▶ _What to do_: When you write out the listing below, keep each word exactly as it stands and drop the pictures.

▶ _Given data_:
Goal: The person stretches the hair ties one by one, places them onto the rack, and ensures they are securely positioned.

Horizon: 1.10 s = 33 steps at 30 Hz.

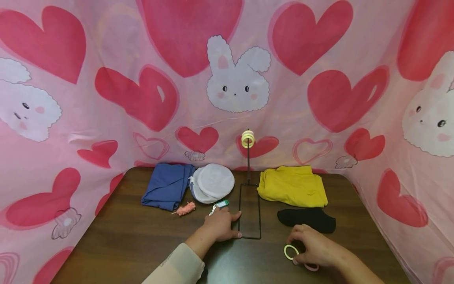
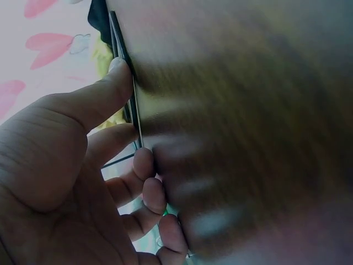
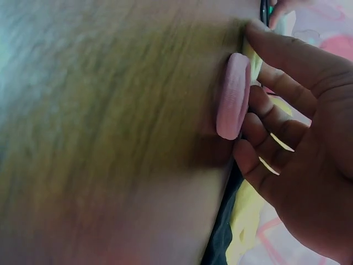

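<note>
The left hand (image 1: 220, 225) lies with straight fingers flat on the brown wooden tabletop (image 1: 134, 240), thumb touching the thin black wire stand's (image 1: 250, 215) left edge. The right hand's (image 1: 313, 246) curled fingers pinch a pale yellow hair ring (image 1: 291, 251) and a pink hair ring (image 3: 233, 96); bare tabletop lies between the hands.

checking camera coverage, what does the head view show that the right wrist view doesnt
Only the head view shows the left hand resting on the base of the wire stand, the yellow rings on the stand's top, the blue cloth, the white mesh bag and the keys.

Only the right wrist view shows the pink ring side-on, against the fingertips.

Both share the right hand, the pink ring, the table, the black sock and the yellow cloth.
</note>
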Each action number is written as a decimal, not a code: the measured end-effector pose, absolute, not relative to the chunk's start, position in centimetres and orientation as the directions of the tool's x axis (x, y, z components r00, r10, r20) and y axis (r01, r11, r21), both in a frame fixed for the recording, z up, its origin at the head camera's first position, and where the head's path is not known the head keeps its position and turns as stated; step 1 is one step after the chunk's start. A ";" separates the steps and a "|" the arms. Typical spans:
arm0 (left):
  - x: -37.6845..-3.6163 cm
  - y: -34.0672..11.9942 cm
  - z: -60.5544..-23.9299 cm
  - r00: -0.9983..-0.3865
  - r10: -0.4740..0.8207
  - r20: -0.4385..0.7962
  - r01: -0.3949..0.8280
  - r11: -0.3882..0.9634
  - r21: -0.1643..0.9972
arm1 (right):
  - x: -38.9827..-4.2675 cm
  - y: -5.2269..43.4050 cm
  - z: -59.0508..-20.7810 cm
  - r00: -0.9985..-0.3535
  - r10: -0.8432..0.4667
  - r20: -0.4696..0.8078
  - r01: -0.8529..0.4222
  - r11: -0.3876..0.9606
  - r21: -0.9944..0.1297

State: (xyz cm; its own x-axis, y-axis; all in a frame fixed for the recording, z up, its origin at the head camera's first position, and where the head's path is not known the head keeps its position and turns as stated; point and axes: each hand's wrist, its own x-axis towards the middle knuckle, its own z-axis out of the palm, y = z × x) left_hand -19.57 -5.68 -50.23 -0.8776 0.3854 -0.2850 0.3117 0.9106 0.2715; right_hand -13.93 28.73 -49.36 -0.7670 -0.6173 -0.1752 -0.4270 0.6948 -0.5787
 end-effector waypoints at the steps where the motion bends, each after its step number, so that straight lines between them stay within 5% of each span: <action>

▶ _Task result_:
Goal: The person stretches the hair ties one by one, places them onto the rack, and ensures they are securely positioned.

Horizon: 1.10 s = 33 steps at 30 Hz.


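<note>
The left hand (image 1: 220, 225) lies with straight fingers flat on the brown wooden tabletop (image 1: 134, 240), thumb touching the thin black wire stand's (image 1: 250, 215) left edge. The right hand's (image 1: 313, 246) curled fingers pinch a pale yellow hair ring (image 1: 291, 251) and a pink hair ring (image 3: 233, 96); bare tabletop lies between the hands.

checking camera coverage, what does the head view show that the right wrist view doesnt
Only the head view shows the left hand resting on the base of the wire stand, the yellow rings on the stand's top, the blue cloth, the white mesh bag and the keys.

Only the right wrist view shows the pink ring side-on, against the fingertips.

Both share the right hand, the pink ring, the table, the black sock and the yellow cloth.
</note>
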Each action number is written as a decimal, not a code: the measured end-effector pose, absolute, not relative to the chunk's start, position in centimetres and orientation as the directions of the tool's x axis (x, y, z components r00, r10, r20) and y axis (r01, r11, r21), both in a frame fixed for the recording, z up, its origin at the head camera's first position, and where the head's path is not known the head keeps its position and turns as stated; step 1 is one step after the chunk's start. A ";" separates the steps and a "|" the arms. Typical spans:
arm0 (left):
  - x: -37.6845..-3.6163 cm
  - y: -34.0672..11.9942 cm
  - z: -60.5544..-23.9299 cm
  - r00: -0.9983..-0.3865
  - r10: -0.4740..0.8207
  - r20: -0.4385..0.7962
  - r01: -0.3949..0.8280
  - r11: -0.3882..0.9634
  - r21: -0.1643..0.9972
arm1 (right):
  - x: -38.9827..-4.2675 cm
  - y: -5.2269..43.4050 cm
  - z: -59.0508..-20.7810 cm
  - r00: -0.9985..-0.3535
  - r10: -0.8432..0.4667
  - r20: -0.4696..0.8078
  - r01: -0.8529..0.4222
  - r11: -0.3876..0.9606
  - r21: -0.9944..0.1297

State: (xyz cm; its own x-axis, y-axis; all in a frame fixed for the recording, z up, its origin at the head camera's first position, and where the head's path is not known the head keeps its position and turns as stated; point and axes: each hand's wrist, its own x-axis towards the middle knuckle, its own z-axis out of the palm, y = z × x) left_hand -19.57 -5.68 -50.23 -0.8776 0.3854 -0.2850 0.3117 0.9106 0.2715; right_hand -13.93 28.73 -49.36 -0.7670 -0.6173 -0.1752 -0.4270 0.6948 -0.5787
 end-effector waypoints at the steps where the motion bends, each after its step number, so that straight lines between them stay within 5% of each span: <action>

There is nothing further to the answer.